→ Exercise aim: Could you find every line in the entries below that holds the word "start" and copy it?

(Dataset records)
──────

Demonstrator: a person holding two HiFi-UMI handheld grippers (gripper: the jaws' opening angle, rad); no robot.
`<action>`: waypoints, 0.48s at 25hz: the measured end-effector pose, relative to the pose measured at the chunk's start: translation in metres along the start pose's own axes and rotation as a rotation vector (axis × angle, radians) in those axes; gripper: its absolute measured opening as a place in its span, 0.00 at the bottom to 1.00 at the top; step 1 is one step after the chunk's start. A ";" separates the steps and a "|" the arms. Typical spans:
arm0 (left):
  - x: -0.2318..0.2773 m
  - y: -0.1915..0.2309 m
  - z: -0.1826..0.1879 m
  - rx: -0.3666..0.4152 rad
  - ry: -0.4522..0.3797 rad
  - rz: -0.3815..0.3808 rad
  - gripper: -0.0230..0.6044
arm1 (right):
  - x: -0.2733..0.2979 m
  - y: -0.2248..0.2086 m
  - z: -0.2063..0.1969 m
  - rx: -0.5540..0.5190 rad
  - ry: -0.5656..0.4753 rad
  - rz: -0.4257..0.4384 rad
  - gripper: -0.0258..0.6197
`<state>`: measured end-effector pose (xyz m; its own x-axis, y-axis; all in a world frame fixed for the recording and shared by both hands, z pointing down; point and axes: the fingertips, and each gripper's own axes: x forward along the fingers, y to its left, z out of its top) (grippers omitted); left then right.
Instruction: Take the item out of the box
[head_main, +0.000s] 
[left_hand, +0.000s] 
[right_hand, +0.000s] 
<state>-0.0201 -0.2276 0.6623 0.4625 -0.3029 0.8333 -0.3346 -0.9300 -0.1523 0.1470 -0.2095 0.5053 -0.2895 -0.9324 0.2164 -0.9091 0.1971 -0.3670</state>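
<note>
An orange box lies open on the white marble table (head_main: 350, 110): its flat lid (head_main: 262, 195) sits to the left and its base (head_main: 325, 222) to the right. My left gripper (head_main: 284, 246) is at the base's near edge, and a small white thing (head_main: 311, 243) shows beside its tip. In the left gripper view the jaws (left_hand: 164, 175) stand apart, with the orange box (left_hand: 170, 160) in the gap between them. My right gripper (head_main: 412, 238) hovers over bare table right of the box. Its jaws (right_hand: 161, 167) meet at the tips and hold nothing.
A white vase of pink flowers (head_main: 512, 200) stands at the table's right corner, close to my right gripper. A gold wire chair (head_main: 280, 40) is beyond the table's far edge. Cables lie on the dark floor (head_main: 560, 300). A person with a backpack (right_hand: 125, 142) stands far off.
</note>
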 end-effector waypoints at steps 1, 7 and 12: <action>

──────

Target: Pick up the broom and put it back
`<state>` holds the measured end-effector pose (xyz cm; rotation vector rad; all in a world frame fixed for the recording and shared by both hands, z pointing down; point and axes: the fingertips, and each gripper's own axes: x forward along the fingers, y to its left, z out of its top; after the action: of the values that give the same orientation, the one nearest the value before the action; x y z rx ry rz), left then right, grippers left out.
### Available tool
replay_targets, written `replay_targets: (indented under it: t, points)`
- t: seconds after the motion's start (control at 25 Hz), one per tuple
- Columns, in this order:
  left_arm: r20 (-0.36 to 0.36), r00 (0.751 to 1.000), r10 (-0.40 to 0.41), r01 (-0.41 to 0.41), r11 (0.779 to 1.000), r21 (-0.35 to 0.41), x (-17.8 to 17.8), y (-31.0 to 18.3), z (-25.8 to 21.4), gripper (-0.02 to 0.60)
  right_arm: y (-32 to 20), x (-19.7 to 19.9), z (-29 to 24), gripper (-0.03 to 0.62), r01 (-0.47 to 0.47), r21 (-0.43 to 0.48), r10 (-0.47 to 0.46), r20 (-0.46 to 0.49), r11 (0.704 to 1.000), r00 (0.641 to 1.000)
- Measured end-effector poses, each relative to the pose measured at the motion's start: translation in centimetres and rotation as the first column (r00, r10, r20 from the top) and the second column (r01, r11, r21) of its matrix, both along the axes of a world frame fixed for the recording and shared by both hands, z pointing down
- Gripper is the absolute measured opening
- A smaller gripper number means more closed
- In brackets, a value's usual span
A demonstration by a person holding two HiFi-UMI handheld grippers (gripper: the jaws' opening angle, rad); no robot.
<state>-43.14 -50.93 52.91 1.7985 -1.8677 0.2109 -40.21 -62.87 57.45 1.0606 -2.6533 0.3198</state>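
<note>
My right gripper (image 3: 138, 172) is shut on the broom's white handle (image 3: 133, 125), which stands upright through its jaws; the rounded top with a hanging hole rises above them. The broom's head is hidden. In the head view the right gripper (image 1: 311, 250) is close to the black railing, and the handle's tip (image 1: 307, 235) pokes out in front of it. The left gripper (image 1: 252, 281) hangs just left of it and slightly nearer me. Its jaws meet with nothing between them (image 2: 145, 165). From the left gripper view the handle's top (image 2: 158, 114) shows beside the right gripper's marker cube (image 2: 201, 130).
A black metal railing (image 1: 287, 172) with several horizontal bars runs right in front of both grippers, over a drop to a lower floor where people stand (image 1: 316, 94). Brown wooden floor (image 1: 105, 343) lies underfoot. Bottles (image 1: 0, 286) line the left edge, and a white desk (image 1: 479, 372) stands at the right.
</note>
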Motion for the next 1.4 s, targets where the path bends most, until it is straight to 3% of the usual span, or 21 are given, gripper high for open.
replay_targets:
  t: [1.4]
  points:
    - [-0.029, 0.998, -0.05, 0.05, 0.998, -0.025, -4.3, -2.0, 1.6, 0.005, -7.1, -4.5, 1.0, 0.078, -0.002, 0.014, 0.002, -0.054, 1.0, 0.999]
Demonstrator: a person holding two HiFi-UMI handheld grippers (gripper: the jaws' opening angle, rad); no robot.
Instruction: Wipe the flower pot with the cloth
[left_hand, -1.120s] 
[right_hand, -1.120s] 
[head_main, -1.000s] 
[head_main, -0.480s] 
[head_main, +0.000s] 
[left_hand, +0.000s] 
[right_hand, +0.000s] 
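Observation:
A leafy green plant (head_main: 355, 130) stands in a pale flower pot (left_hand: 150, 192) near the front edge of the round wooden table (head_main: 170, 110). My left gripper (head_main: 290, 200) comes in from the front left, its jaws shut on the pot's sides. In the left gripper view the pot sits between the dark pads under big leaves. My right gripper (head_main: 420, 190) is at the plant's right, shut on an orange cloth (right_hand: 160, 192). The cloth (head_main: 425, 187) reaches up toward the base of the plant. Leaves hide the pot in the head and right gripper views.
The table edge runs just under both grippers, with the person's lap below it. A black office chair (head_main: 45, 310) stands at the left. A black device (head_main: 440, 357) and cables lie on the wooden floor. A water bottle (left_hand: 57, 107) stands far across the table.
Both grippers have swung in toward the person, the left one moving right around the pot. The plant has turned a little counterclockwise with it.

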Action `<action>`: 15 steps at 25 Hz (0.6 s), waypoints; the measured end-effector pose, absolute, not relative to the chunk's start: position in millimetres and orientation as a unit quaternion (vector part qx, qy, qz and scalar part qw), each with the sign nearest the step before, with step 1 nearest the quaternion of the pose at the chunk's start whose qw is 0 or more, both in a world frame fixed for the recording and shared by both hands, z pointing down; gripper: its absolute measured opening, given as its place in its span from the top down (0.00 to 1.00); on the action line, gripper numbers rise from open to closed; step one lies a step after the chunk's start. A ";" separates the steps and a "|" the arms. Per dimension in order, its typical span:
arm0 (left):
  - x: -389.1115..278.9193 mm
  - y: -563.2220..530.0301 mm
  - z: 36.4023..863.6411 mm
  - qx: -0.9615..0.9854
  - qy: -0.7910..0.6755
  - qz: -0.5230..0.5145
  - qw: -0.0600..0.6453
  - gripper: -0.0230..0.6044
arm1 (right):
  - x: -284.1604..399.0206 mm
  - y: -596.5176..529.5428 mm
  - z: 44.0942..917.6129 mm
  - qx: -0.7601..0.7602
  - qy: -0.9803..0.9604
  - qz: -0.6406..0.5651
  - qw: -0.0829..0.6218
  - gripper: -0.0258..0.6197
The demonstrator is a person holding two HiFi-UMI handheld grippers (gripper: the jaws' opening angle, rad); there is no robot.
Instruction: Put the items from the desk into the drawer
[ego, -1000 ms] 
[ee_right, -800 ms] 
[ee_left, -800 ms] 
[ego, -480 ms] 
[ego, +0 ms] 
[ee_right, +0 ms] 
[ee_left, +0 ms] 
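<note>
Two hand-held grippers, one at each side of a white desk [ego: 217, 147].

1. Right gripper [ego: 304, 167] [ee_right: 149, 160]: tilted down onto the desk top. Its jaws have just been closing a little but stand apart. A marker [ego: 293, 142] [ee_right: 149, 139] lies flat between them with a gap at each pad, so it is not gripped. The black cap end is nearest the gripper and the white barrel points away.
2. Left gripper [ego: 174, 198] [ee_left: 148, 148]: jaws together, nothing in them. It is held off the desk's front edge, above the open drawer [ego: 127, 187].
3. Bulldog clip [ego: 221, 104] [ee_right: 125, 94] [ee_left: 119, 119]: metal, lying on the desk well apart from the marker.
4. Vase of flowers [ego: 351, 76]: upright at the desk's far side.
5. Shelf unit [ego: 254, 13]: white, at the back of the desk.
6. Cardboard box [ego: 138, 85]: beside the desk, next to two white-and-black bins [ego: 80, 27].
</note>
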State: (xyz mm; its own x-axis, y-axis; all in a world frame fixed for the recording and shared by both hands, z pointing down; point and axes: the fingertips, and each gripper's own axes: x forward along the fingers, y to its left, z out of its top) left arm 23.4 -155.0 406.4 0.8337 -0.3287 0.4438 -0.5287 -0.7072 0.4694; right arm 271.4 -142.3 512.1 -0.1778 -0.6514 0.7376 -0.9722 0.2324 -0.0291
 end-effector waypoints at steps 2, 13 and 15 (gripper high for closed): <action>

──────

→ Solved problem:
`<action>`: waypoints, 0.48s at 25hz: the measured end-effector pose, relative to the pose measured at the chunk's start: translation in metres along the start pose's own axes and rotation as a rotation vector (axis × angle, radians) in those axes; gripper: its absolute measured opening as a place in its span, 0.00 at the bottom to 1.00 at the top; step 1 is one step after the chunk's start. A ";" separates the steps and a "|" the arms. Typical spans:
- t: seconds after the motion's start (control at 25 Hz), one per tuple
- Measured end-effector poses, each relative to the pose measured at the motion's start: translation in centimetres and rotation as the first column (r00, r10, r20 from the top) and the second column (r01, r11, r21) of its matrix, both along the axes of a world frame fixed for the recording and shared by both hands, z pointing down
Action `<action>`: 15 steps at 25 Hz (0.6 s), waypoints; the measured end-effector pose, absolute, not relative to the chunk's start: position in millimetres and orientation as a unit quaternion (vector part qx, qy, qz and scalar part qw), each with the sign nearest the step before, with step 1 nearest the quaternion of the pose at the chunk's start whose qw is 0 or more, both in a world frame fixed for the recording and shared by both hands, z pointing down; gripper: its absolute measured opening, given as its place in its span from the top down (0.00 to 1.00); on the action line, gripper numbers rise from open to closed; step one lies a step after the chunk's start. A ";" separates the steps and a "|" the arms. Per dimension in order, its typical span:

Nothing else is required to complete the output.